Outre ces menaces de mort, les éleveurs prétendent que les associations de protection de la nature ont réintroduit le loup en France. Est-il encore nécessaire de répéter que les loups sont venus naturellement depuis la région italienne des Abruzzes ? Les tests génétiques effectués sur cadavres et excréments et le suivi par radiopistage d'un loup italien retrouvé en France ont vérifié indiscutablement cette hypothèse, hypothèse validée entre autres par l'Office National de la Chasse et de la Faune Sauvage.  
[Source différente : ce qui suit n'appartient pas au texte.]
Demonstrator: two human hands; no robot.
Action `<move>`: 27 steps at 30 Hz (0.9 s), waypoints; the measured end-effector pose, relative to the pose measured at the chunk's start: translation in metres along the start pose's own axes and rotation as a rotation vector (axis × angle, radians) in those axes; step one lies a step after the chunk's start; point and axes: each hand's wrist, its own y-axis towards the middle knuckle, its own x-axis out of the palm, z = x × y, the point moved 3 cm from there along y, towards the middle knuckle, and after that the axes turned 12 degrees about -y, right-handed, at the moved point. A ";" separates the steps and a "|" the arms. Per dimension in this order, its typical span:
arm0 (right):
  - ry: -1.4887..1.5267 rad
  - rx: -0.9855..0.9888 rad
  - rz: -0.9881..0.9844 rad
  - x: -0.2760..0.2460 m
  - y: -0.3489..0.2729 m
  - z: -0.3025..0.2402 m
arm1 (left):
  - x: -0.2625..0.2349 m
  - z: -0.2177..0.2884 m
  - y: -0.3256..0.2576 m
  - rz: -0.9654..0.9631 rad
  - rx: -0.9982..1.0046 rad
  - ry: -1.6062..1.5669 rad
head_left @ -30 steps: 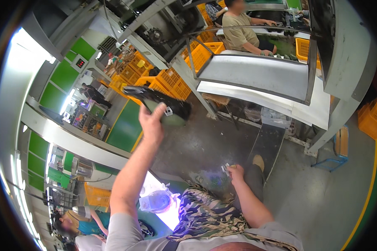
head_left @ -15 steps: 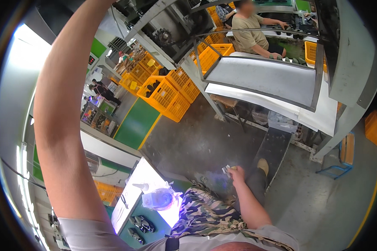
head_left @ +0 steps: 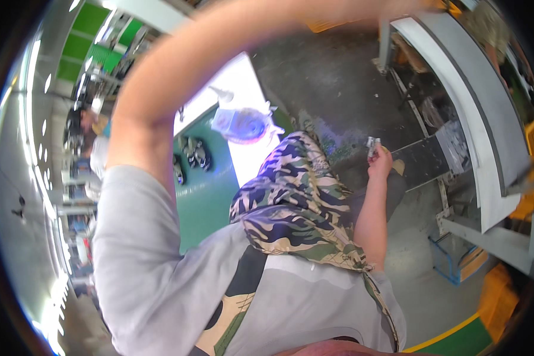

Très médiatisé, le loup est le prétexte le plus utilisé par les éleveurs pour revaloriser leur métier depuis longtemps mis dans l'ombre par l'Etat. Pourtant, depuis quelques années, certains éleveurs, trop peu nombreux, cherchent en collaboration avec les protecteurs de la nature des solutions viables pour tous. Afin d'éviter les attaques de loup, la combinaison de trois mesures est préconisée : la présence constante de chiens de protection, la mise en parc de regroupement nocturne, une présence humaine permanente (aide-bergers). Comment expliquer le fait que seul un quart des éleveurs ait mis en place ce processus dont l'efficacité a été prouvée sur différents élevages dans le Mercantour par exemple, région où les premiers loups sont réapparus en France. D'autant plus que l'Etat participe à hauteur de 80 % aux frais occasionnés pour la protection de leur troupeau.

Cette réaction violente de la part des éleveurs n'est malheureusement pas un cas isolé. Cette année encore, les protecteurs de la nature ont été maintes fois menacés publiquement. L'ASPAS déplore ce climat de violence où tout dialogue est désormais difficile.

L'ASPAS a exigé au Dauphiné libéré un droit de réponse. Ce communiqué leur a été envoyé et paraîtra sous peu.